Work task
Leave out the pictures and copy the remaining records exactly.

--- Data shown Enclosed Below ---

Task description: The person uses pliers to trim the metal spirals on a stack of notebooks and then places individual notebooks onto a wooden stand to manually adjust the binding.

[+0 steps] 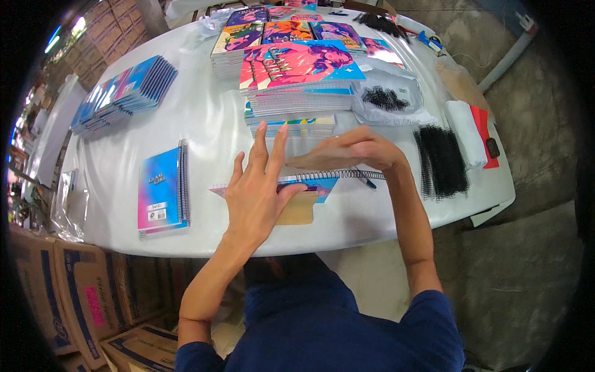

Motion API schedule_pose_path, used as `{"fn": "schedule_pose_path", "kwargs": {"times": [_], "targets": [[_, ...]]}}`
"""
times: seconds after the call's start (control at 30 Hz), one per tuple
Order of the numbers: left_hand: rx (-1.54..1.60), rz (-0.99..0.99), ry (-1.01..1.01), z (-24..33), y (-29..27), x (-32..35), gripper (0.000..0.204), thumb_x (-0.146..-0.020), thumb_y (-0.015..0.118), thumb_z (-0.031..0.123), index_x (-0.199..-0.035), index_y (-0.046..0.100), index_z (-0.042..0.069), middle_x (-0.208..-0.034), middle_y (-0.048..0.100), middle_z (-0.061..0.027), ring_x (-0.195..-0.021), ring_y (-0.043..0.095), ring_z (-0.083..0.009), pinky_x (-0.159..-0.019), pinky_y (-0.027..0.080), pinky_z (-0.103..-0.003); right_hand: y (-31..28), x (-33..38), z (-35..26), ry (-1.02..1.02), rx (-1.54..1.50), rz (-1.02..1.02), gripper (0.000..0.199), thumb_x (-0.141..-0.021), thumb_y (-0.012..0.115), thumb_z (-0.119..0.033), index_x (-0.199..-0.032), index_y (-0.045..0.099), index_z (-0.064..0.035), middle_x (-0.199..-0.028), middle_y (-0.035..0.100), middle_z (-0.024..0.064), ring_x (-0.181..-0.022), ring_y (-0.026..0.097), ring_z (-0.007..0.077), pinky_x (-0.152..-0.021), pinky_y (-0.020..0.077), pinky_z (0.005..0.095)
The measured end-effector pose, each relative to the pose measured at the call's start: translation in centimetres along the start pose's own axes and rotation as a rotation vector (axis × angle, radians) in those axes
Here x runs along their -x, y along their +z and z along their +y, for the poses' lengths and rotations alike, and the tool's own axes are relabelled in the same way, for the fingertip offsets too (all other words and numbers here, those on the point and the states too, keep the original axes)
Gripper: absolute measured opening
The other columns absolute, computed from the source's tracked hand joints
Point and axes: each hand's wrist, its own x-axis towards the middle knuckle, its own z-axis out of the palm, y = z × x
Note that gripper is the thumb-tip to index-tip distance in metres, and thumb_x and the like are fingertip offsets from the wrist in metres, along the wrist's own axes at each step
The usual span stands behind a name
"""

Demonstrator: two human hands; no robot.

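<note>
A notebook (323, 188) with a blue and pink cover lies at the table's near edge, its bound edge turned away from me. Along that edge runs a black spiral coil (347, 174), whose free end sticks out to the right. My left hand (254, 195) rests over the notebook's left part, fingers stretched and spread, thumb on the near side. Over the coil is my right hand (365, 150), its fingers smeared by motion, so their grip is unclear. A tan flat piece (297, 209) shows below my left thumb. A dark pen (365, 180) lies partly under the coil.
Tall notebook stacks (300, 93) stand just beyond my hands. Bound notebooks (162, 186) lie at left, with a fanned pile (127, 93) behind. Black coils (441, 162) lie at right; more fill a plastic bag (387, 96). Cardboard boxes (93, 297) stand below the table's left side.
</note>
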Motion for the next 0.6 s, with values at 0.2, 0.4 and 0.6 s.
{"fn": "schedule_pose_path", "kwargs": {"times": [0.2, 0.4, 0.6], "targets": [[-0.039, 0.004, -0.002, -0.7, -0.2, 0.1, 0.105, -0.063, 0.081, 0.041, -0.150, 0.026, 0.017, -0.155, 0.028, -0.0117, -0.120, 0.055, -0.0326, -0.103, 0.041, -0.050, -0.8, -0.7, 1.7, 0.124, 0.083, 0.062, 0.052, -0.086, 0.065, -0.040, -0.111, 0.067, 0.0053, -0.114, 0.066, 0.0168, -0.107, 0.060, 0.0267, -0.093, 0.0449, 0.0348], [-0.016, 0.008, 0.000, -1.8, -0.3, 0.5, 0.100, -0.066, 0.079, 0.041, -0.150, 0.029, 0.021, -0.151, 0.033, -0.0177, -0.126, 0.050, -0.0289, -0.102, 0.039, -0.053, 0.8, -2.5, -0.6, 0.197, 0.245, -0.030, 0.058, -0.083, 0.065, -0.045, -0.108, 0.068, 0.0071, -0.118, 0.064, 0.0201, -0.111, 0.059, 0.0296, -0.096, 0.0437, 0.0362], [-0.094, 0.021, 0.026, -2.3, -0.6, 0.5, 0.105, -0.063, 0.081, 0.041, -0.150, 0.028, 0.017, -0.155, 0.027, -0.0124, -0.122, 0.054, -0.0289, -0.108, 0.032, -0.053, 1.1, -3.6, 0.2, 0.108, 0.223, -0.059, 0.045, -0.087, 0.067, -0.036, -0.108, 0.069, 0.0036, -0.113, 0.067, 0.0140, -0.104, 0.062, 0.0216, -0.090, 0.0470, 0.0336]]}}
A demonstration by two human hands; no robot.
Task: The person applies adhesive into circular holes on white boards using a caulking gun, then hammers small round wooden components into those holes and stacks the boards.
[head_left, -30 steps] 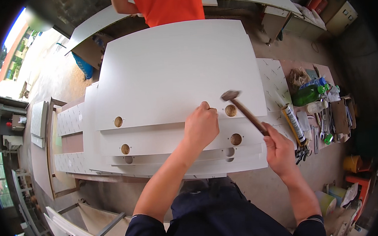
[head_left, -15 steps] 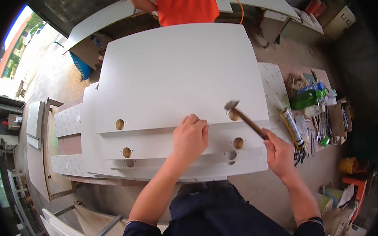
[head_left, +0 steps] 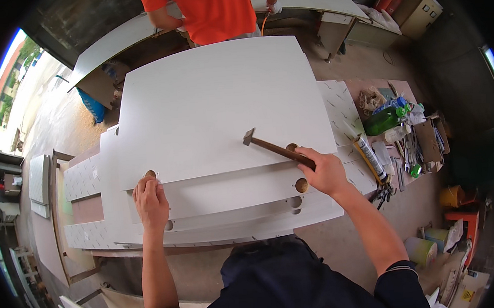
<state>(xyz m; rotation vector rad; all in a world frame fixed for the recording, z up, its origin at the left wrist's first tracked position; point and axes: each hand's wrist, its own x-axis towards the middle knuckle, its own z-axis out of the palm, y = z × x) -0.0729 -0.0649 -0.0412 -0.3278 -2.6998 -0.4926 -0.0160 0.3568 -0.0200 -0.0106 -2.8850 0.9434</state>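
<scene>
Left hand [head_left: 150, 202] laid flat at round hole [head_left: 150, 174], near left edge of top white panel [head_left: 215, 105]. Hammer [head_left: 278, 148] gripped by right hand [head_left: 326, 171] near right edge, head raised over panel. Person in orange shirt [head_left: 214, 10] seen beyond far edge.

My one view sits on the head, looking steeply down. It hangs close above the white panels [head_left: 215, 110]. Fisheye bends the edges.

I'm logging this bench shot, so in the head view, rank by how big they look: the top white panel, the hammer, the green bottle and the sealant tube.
1. top white panel
2. hammer
3. sealant tube and green bottle: look alike, unranked.
</scene>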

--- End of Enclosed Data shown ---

Output for this task
Task description: The person uses pliers to trim the metal spirals on a stack of notebooks and then places individual notebooks onto a wooden stand to manually adjust the binding.

[+0 steps] 

Motion API schedule_pose_path, used as `{"fn": "schedule_pose_path", "kwargs": {"times": [_], "targets": [[_, ...]]}}`
"""
times: seconds after the call's start (control at 30 Hz), one per tuple
Order of the numbers: left_hand: rx (-1.54..1.60), rz (-0.99..0.99), ry (-1.01..1.01), z (-24..33), y (-29..27), x (-32..35), gripper (0.000..0.204), thumb_x (-0.146..-0.020), thumb_y (-0.015..0.118), thumb_z (-0.031..0.123), index_x (-0.199..-0.035), index_y (-0.046..0.100), index_z (-0.042..0.069), middle_x (-0.208..-0.034), middle_y (-0.048..0.100), middle_z (-0.061..0.027), ring_x (-0.195..-0.021), ring_y (-0.043..0.095), ring_z (-0.083..0.009), pinky_x (-0.159..-0.019), pinky_y (-0.027..0.080), pinky_z (-0.103..-0.003); right_hand: y (-31..28), x (-33..38), z (-35..26), ry (-1.02..1.02), rx (-1.54..1.50), rz (-1.02..1.02), gripper (0.000..0.199), thumb_x (-0.141..-0.021), thumb_y (-0.012..0.115), thumb_z (-0.119..0.033), index_x (-0.199..-0.032), index_y (-0.045..0.099), index_z (-0.064..0.035), middle_x (-0.199..-0.028), middle_y (-0.035..0.100), middle_z (-0.024..0.064), ring_x (-0.181..-0.022), ring_y (-0.026..0.097), ring_z (-0.007..0.077), pinky_x (-0.152..-0.021), pinky_y (-0.020..0.077), pinky_z (0.005..0.095)
The measured end-effector pose, each relative to the pose measured at the call's start: translation in centimetres along the start pose's own axes and rotation as a rotation vector (axis × angle, radians) in those axes
Here x runs along their -x, y along their +z and z along their +y, for the poses' lengths and rotations alike, and the tool's own axes are relabelled in the same way, for the fingertip offsets too (all other words and numbers here, those on the point and the states too, keep the original axes)
Gripper: absolute measured opening
The other columns absolute, computed from the source's tracked hand joints
Point and axes: each hand's wrist, its own x-axis towards the middle knuckle, its own z-axis out of the palm, y = z × x
Note that gripper is the thumb-tip to index-tip distance in metres, and thumb_x and the like are fingertip offsets from the wrist in metres, along the wrist's own axes at each step
The usual span stands behind a name
"""

Demonstrator: two human hands; no robot.

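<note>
A notebook (323, 188) with a blue and pink cover lies at the table's near edge, its bound edge turned away from me. Along that edge runs a black spiral coil (347, 174), whose free end sticks out to the right. My left hand (254, 195) rests over the notebook's left part, fingers stretched and spread, thumb on the near side. Over the coil is my right hand (365, 150), its fingers smeared by motion, so their grip is unclear. A tan flat piece (297, 209) shows below my left thumb. A dark pen (365, 180) lies partly under the coil.
Tall notebook stacks (300, 93) stand just beyond my hands. Bound notebooks (162, 186) lie at left, with a fanned pile (127, 93) behind. Black coils (441, 162) lie at right; more fill a plastic bag (387, 96). Cardboard boxes (93, 297) stand below the table's left side.
</note>
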Motion for the next 0.6 s, with values at 0.2, 0.4 and 0.6 s.
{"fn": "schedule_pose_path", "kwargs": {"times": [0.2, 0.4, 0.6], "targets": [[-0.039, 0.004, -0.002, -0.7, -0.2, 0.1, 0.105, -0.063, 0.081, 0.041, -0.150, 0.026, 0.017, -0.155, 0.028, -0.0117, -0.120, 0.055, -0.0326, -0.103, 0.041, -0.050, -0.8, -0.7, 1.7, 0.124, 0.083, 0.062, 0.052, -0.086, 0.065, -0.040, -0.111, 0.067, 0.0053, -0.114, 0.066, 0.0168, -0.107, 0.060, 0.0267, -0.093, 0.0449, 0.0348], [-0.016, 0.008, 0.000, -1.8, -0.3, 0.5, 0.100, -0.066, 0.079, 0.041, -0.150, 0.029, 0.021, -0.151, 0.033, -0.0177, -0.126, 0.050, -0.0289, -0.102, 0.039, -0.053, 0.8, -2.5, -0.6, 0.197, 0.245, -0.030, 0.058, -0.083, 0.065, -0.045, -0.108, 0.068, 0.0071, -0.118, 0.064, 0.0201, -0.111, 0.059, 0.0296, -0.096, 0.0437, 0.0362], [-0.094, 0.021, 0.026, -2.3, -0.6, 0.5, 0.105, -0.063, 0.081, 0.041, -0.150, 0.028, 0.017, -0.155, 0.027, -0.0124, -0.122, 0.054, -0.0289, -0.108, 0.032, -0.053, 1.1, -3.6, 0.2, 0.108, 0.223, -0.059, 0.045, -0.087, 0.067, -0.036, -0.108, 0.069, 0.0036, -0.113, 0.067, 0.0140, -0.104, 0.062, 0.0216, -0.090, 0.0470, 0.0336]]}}
A demonstration by two human hands; no robot.
Task: The person applies adhesive into circular holes on white boards using a caulking gun, then hammers small round wooden components into those holes and stacks the boards.
[head_left, -30 steps] 
[head_left, -15 steps] 
[head_left, +0 steps] 
<state>(xyz m; rotation vector rad; all in a world frame fixed for the recording, z up, its origin at the left wrist's first tracked position; point and axes: each hand's wrist, its own x-axis towards the middle knuckle, its own z-axis out of the palm, y = z × x) -0.0729 -0.0649 -0.0412 -0.3278 -2.6998 -0.4926 -0.0160 0.3568 -0.0200 -0.0106 -2.8850 0.9434</state>
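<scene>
Left hand [head_left: 150, 202] laid flat at round hole [head_left: 150, 174], near left edge of top white panel [head_left: 215, 105]. Hammer [head_left: 278, 148] gripped by right hand [head_left: 326, 171] near right edge, head raised over panel. Person in orange shirt [head_left: 214, 10] seen beyond far edge.

My one view sits on the head, looking steeply down. It hangs close above the white panels [head_left: 215, 110]. Fisheye bends the edges.

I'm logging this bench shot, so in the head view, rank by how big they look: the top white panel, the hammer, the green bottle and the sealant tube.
1. top white panel
2. hammer
3. sealant tube and green bottle: look alike, unranked.
</scene>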

The output is finished, and nothing else is needed.